**The problem:** In the records below, reproduce exactly the lines from the one containing "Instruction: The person" through the one containing "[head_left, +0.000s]", both included, and omit the pictures.

[Items listed in a dataset]
=== Section Start ===

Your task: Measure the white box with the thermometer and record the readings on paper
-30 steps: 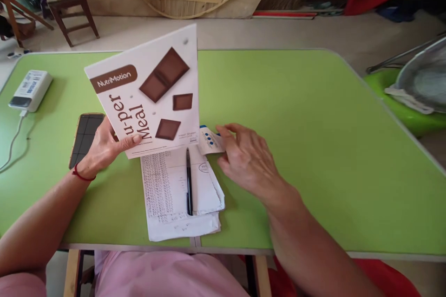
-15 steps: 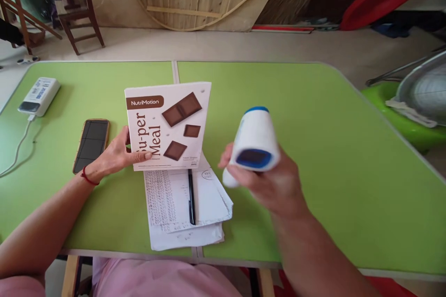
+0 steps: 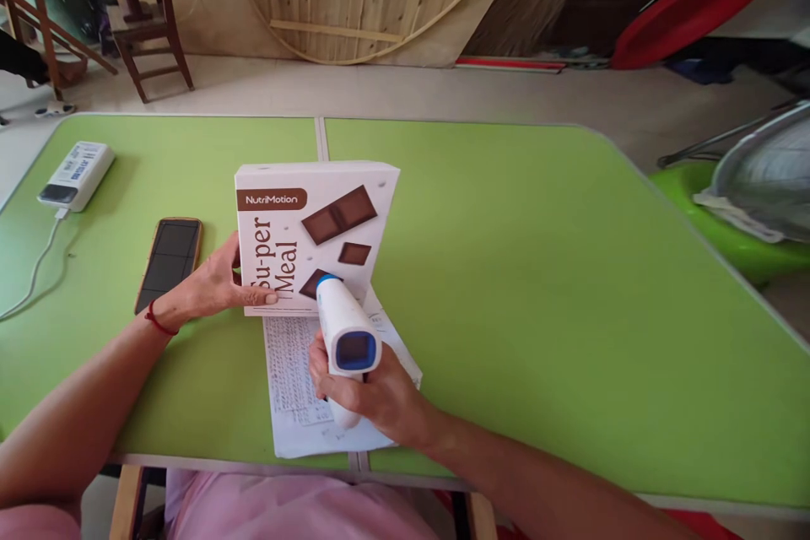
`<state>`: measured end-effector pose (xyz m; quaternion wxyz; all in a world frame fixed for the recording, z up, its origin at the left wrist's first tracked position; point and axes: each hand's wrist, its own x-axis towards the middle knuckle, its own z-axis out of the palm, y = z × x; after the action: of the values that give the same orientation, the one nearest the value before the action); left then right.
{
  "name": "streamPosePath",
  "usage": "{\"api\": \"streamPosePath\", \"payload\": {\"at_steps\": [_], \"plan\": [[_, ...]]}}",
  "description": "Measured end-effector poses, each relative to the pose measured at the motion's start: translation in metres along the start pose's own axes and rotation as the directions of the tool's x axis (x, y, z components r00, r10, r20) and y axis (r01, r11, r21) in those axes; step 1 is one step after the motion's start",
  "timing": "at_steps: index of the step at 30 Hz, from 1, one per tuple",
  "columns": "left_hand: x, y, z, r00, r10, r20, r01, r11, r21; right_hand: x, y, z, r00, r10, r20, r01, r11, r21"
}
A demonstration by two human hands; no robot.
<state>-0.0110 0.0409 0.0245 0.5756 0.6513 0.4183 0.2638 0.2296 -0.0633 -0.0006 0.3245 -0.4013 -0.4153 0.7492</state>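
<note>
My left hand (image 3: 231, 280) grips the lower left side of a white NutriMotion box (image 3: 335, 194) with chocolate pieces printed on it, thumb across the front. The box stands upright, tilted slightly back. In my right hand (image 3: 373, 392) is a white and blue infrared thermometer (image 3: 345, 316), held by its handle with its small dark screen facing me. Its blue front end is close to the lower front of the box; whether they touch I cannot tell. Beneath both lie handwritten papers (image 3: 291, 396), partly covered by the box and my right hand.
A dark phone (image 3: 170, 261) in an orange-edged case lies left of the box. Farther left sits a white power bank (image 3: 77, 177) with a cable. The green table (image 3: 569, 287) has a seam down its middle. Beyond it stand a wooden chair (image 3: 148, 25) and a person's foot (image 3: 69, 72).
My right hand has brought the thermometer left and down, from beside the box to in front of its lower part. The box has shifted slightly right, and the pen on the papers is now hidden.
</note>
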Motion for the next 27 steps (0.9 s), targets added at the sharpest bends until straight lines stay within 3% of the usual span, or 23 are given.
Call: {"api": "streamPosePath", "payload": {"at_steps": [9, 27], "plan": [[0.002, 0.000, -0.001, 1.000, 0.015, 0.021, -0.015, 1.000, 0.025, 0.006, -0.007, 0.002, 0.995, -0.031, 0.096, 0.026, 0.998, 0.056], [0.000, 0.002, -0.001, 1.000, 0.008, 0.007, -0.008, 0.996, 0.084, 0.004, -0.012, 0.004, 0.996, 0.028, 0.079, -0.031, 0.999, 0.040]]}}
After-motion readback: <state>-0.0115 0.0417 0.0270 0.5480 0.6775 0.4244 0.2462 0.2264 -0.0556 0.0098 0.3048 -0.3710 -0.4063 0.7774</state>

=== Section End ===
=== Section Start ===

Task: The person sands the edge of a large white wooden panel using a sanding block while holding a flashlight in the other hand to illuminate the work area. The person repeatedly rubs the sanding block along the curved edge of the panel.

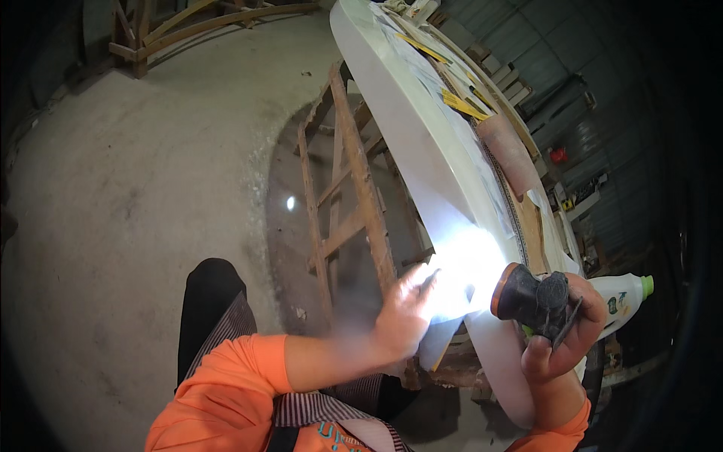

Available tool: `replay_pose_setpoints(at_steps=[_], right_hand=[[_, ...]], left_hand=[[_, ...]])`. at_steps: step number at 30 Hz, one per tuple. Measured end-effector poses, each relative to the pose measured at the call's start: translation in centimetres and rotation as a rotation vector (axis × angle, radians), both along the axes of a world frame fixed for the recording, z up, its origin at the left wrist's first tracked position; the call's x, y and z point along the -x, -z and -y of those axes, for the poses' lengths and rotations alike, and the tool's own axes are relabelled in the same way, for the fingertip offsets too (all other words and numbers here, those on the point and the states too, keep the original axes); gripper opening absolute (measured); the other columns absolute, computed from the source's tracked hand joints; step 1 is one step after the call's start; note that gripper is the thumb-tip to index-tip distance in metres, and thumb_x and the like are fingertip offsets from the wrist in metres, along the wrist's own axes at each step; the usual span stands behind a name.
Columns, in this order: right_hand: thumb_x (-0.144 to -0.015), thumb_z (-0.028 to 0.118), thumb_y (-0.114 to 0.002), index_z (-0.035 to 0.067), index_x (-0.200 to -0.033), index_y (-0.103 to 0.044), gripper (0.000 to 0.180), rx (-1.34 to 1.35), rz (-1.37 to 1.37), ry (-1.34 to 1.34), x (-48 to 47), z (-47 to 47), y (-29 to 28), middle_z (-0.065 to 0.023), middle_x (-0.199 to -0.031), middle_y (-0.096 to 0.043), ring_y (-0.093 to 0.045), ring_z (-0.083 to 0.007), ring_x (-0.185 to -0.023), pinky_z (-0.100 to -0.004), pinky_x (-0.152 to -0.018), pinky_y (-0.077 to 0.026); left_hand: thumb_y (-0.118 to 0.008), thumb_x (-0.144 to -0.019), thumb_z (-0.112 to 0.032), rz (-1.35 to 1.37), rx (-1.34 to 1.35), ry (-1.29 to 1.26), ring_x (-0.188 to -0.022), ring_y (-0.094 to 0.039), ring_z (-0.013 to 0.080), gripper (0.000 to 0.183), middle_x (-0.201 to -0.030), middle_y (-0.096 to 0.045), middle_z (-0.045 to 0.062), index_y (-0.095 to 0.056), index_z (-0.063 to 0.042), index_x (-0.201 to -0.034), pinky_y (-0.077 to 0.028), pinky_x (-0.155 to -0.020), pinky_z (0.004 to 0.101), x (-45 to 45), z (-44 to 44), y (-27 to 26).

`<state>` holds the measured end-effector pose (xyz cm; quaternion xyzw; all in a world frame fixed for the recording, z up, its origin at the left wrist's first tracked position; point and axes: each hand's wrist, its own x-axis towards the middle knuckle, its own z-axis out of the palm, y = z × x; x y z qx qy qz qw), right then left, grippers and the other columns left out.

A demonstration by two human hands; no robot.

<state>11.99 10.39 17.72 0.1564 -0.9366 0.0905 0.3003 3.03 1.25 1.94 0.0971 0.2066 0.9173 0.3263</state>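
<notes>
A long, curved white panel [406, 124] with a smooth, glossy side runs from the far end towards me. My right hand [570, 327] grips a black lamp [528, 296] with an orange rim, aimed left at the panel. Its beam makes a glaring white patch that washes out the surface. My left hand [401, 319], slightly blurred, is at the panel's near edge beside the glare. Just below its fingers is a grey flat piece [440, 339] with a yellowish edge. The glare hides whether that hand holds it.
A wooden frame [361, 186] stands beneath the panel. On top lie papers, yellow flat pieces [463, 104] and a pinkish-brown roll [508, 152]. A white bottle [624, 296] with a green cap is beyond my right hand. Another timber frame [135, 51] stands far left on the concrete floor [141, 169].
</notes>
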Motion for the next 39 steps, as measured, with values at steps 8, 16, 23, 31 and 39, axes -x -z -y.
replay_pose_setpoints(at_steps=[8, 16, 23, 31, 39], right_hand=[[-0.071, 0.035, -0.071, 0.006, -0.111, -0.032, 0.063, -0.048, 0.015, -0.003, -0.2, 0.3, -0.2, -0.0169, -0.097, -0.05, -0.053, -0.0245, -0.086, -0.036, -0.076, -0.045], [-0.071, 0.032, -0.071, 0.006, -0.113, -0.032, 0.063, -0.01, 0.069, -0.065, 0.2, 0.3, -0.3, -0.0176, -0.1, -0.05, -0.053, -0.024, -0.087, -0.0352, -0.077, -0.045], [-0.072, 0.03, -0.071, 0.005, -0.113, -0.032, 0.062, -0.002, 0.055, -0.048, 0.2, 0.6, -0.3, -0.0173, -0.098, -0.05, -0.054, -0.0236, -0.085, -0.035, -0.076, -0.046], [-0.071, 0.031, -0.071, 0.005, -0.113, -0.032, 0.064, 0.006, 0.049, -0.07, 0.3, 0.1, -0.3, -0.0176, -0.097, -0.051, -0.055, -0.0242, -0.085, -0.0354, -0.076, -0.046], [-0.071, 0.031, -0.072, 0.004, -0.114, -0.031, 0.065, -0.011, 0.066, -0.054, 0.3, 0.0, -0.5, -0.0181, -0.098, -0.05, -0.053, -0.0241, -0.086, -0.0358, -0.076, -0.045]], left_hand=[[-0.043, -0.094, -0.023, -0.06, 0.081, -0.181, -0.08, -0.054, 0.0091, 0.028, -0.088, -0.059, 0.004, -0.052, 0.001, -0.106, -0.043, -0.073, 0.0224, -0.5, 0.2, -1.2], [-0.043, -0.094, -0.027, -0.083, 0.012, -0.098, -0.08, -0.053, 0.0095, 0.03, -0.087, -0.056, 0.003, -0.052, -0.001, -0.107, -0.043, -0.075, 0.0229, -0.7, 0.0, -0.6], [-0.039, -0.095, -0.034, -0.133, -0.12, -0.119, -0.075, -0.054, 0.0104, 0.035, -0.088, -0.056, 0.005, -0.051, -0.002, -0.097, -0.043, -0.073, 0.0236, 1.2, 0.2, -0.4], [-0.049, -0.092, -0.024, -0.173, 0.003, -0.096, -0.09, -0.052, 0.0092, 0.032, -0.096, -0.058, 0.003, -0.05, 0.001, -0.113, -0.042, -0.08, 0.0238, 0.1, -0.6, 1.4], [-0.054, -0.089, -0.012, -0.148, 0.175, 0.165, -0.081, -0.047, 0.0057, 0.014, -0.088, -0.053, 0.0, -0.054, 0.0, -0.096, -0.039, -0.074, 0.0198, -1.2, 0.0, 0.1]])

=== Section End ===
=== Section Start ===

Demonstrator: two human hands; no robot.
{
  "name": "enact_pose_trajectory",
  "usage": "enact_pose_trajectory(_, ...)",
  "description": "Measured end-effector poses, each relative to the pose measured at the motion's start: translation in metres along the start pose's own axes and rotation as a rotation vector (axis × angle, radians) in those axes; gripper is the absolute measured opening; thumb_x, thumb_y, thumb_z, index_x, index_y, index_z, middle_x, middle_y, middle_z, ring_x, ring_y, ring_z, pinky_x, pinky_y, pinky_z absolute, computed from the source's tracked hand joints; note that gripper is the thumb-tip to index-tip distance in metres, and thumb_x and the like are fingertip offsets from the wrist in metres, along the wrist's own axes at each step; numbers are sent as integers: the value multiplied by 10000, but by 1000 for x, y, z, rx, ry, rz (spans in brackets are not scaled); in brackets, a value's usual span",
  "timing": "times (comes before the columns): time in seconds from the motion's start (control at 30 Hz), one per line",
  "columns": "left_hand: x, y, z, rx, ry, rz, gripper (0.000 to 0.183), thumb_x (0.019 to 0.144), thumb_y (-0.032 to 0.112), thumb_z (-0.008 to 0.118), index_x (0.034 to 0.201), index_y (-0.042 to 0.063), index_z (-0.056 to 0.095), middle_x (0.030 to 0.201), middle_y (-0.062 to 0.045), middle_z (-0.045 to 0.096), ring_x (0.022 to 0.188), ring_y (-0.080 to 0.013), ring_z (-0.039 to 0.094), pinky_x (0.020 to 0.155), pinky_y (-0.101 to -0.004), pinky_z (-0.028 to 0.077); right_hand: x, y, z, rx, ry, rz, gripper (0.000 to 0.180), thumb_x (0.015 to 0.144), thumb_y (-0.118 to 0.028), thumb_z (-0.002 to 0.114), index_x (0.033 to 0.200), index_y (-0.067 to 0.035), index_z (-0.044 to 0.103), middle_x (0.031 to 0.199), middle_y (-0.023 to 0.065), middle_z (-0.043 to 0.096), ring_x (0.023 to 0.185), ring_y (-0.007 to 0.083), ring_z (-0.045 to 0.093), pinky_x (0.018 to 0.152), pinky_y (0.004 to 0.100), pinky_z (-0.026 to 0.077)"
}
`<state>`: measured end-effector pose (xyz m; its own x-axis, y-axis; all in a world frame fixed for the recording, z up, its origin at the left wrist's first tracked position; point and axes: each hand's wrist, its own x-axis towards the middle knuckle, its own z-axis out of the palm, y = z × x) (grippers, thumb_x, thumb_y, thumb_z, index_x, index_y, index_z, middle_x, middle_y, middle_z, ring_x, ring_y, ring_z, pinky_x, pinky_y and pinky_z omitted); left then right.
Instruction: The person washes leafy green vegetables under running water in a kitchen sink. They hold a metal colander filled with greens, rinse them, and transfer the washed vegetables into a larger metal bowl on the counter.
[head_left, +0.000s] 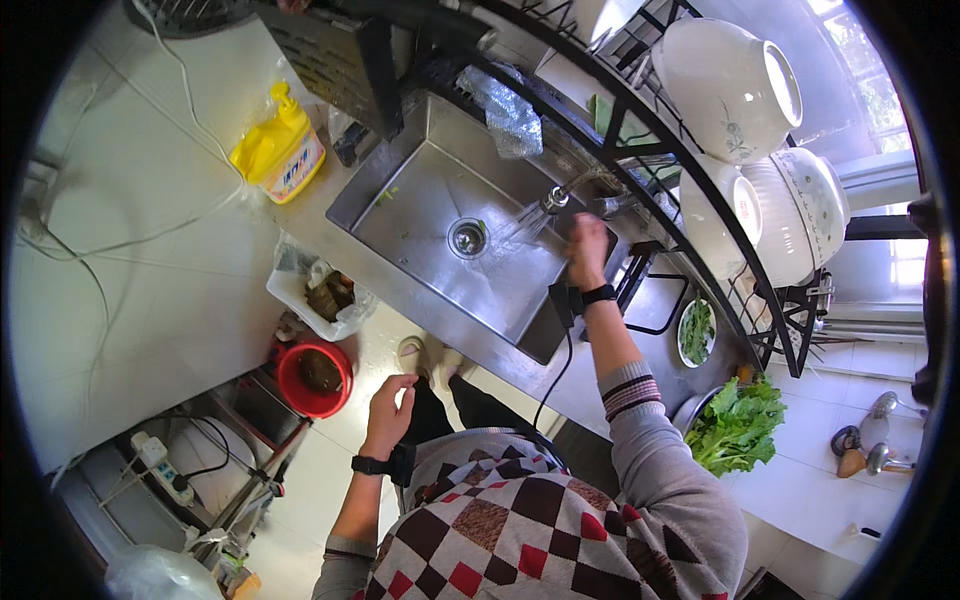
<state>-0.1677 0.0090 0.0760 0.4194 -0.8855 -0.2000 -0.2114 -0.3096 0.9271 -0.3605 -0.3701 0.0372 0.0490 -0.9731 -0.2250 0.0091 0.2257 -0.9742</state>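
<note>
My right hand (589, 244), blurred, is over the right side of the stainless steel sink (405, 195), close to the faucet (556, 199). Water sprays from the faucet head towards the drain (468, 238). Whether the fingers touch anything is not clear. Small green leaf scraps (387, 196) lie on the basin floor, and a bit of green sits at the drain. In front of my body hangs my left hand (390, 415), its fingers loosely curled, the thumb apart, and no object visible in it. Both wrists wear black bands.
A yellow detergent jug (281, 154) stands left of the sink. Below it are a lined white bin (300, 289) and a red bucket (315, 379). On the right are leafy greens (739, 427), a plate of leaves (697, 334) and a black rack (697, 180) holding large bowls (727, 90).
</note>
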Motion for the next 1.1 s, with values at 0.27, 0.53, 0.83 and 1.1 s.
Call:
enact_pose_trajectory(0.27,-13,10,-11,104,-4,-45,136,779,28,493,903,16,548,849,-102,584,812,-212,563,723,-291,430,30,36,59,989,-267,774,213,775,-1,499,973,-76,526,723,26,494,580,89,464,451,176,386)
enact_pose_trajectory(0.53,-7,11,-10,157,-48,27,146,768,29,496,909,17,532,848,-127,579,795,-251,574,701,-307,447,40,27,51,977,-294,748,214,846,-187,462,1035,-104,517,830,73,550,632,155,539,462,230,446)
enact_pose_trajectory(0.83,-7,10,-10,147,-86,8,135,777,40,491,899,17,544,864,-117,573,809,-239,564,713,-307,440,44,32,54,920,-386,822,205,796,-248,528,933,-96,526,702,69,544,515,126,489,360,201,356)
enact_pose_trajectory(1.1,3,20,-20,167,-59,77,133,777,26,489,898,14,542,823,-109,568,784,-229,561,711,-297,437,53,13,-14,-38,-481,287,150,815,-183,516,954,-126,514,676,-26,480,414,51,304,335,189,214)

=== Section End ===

**Answer box:**
Instruction: The person washes leafy green vegetables under running water in a kitchen sink. They hold a metal colander filled with greens, rinse them, and transfer the washed vegetables into a larger metal bowl on the counter.
[head_left, +0.000s] 

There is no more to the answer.